In the coming months, to celebrate RTC’s 30th anniversary, TrailBlog will feature some of these great new projects emerging around the country and will explore RTC’s role in helping to make them a reality, including our trail-building expertise and national support. Each project is built on a foundation of strong local, regional and national partners and are the combined result of thousands of collaborators, leaders and visionaries from around America. Each one provides insight into what it takes to create trail networks of the 21st century—and beyond.
Stay tuned in the next few months as we take a closer look at each of these projects. The projects are diverse, ranging from a 30-mile loop in Baltimore weaving through the city’s neighborhoods to a 1,500-mile network spanning five states. We hope these stories will provide inspiration for the next round of multi-state regional trail networks. Here is a sample of what’s to come ...
The Circuit Trails
The Circuit Trails was the first project of this caliber that RTC undertook. The goal is to create a 750-mile network of bicycle and pedestrian trails connecting people to jobs, communities and parks in the Greater Philadelphia Region.
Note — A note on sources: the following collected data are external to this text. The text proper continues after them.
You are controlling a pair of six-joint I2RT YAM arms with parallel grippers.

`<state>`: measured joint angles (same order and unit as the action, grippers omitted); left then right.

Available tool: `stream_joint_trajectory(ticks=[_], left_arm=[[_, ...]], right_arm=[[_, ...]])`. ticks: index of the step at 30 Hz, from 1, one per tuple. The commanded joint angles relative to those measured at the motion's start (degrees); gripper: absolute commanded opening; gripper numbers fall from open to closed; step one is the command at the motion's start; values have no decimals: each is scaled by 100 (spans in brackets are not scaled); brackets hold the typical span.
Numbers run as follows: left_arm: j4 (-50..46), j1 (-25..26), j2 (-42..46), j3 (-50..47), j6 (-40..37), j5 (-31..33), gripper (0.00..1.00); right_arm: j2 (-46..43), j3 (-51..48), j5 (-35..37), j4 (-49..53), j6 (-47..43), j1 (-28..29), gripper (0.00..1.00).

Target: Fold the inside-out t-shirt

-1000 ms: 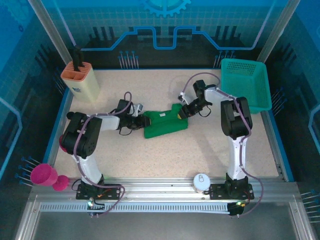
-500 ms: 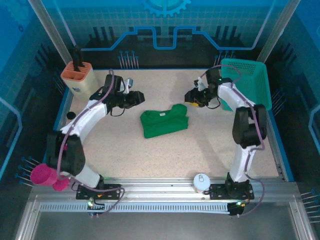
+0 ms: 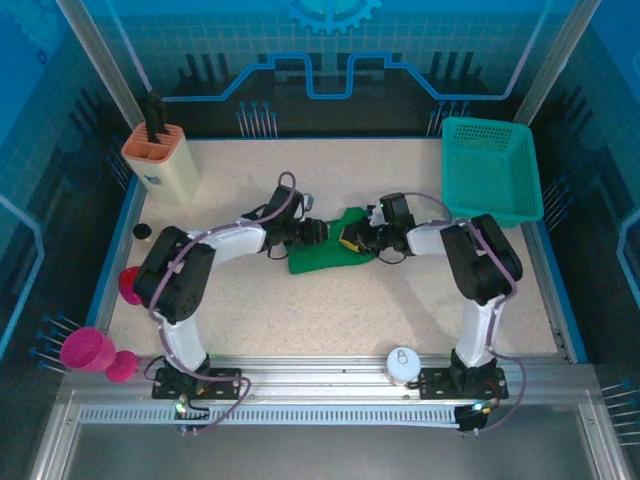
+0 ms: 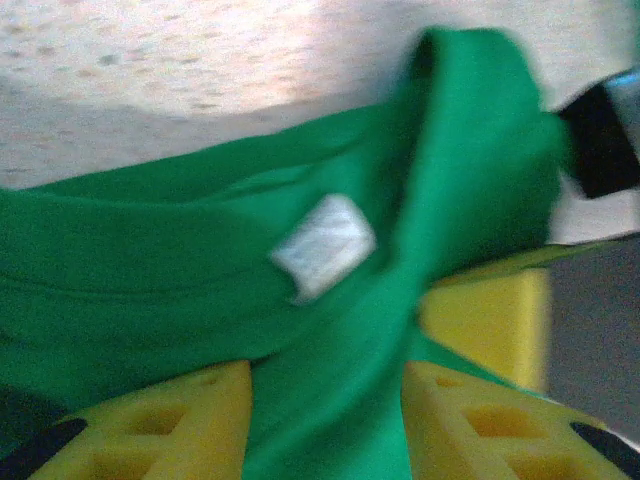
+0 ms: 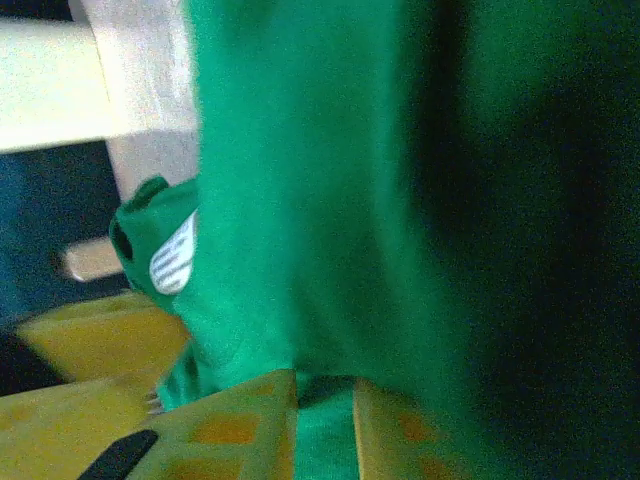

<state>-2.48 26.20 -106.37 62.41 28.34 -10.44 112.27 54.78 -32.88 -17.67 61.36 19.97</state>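
A plain green soft cloth t-shirt (image 3: 325, 258) lies in a folded bundle at the middle of the speckled beige table (image 3: 400, 300) in the overhead view, well apart from the teal plastic mesh basket (image 3: 490, 170) at the upper right. A beige holder (image 3: 160, 160) with an orange top stands at the upper left.

Both arms reach in low toward the shirt's upper edge. The left gripper (image 3: 318, 232) is at its upper left part and the right gripper (image 3: 347, 240) at its upper right part, the two close together.

In the left wrist view, the left gripper's (image 4: 325, 420) yellow fingers stand apart with a thick ridge of green cloth (image 4: 150, 280) running between them. I cannot tell whether they press it. A small white neck label (image 4: 322, 247) sits just above that ridge.

In the right wrist view, the right gripper's (image 5: 322, 420) fingers are drawn close, pinching a thin strip of the shirt (image 5: 300, 150). The label (image 5: 173, 262) shows at the left.
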Motion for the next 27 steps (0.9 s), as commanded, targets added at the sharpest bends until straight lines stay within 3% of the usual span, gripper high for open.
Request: stream_joint_trajectory(ticks=[1,3,5,9,14,17,23,27], left_arm=[[-459,-163,-470,241,-326,640,42],[-705,-197,-519,98,-490,519,41],[-1011,-124,-391,-146,-621,918,42],[-1012,-132,38,-840,-673,974,41],[-1411,-103,803,-1461,-565,872,42],[-1397,160,1136,-1991,-337,845,42],[-2221,671,2088,-2138,-84,723,42],[-3424,899,2673,-1077,-386,1205,52]], right_arm=[[257,-335,699,-335,989,-34,17],[-17,-299,1064,706,532,115,21],[-230,-335,1353,1305,237,228,24],[-251,-852,1048,1194,386,173,24],[-730,-1395,946,1556,20,353,28],[-1082,-1749,670,1712,-388,535,31],[-2159,-1840,510,2955,-1216,1220,35],[-2336,-916,340,4829,-2113,1289,38]])
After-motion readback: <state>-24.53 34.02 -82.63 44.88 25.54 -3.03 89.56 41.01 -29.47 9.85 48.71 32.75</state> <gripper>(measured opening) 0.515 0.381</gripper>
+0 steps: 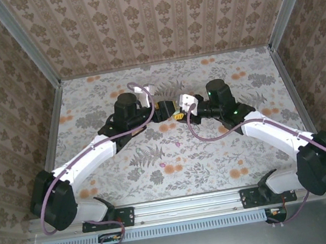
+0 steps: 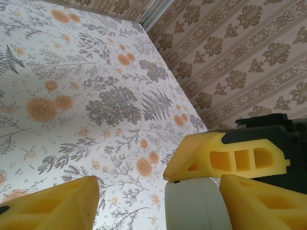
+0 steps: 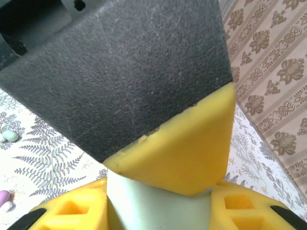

To date, 300-plus miles have been built. RTC has a leadership role in many aspects of the project, from economic impact research to youth engagement to communications, and is heavily involved in the network’s development on a day-to-day basis.
Industrial Heartland Trails Coalition
The Industrial Heartland Trails Coalition represents the biggest geographic scale at which RTC is working. The vision is to create up to 1,450 miles of networked trails connecting Pennsylvania, Ohio, West Virginia and New York, and providing significant economic development and tourism potential for the many communities along the network. RTC is collaborating with municipal governments, local nonprofits and planning agencies to create this trail network that will help to revitalize the rust belt. Approximately 48 percent of the trail system has been built.
Route of the Badger
Route of the Badger presents an unprecedented opportunity to create a world-class, 500-mile-plus trail network that would not only serve urban communities, but connect a variety of areas within the greater southern Wisconsin region.
Bay Area Trails Collaborative
The Bay Area Trails Collaborative is unique from the other projects, combining trail policy and trail development through the creation of a new regional coalition to build policy, political and financial support for trail building in California’s Bay Area. The BATC includes about 40 agencies and organizations from parks, trails and conservation interests in the region.
Baltimore Greenway Trails Network
The Baltimore Greenway Trails Network Coalition in Maryland represents an unprecedented opportunity to advance famous landscape architect Frederick Law Olmsted’s original vision to create an “Emerald Necklace” for the city of Baltimore. Phase one includes the creation of a 30-mile-plus loop of existing trails, inactive rail lines, parks and protected on-road facilities. A future proposed loop and spoke network will connect residential neighborhoods, the downtown business district, former industrial areas, transit hubs, universities, cultural anchors, stream valleys, urban coastal wetlands, parks and public spaces via an active-transportation network.
Although the Trail Modeling and Assessment Platform (T-MAP) is not a trail network, this effort will further the burgeoning trail-building momentum on a national scale. This set of data collection instruments, methodologies and analysis tools (in development) will transform the way America thinks about—and develops—trails and trail networks. The information generated will be used strategically to demonstrate to decision-makers the dollar value of investments made in trails, and how these investments relate to people—real trail users and not just miles of trail.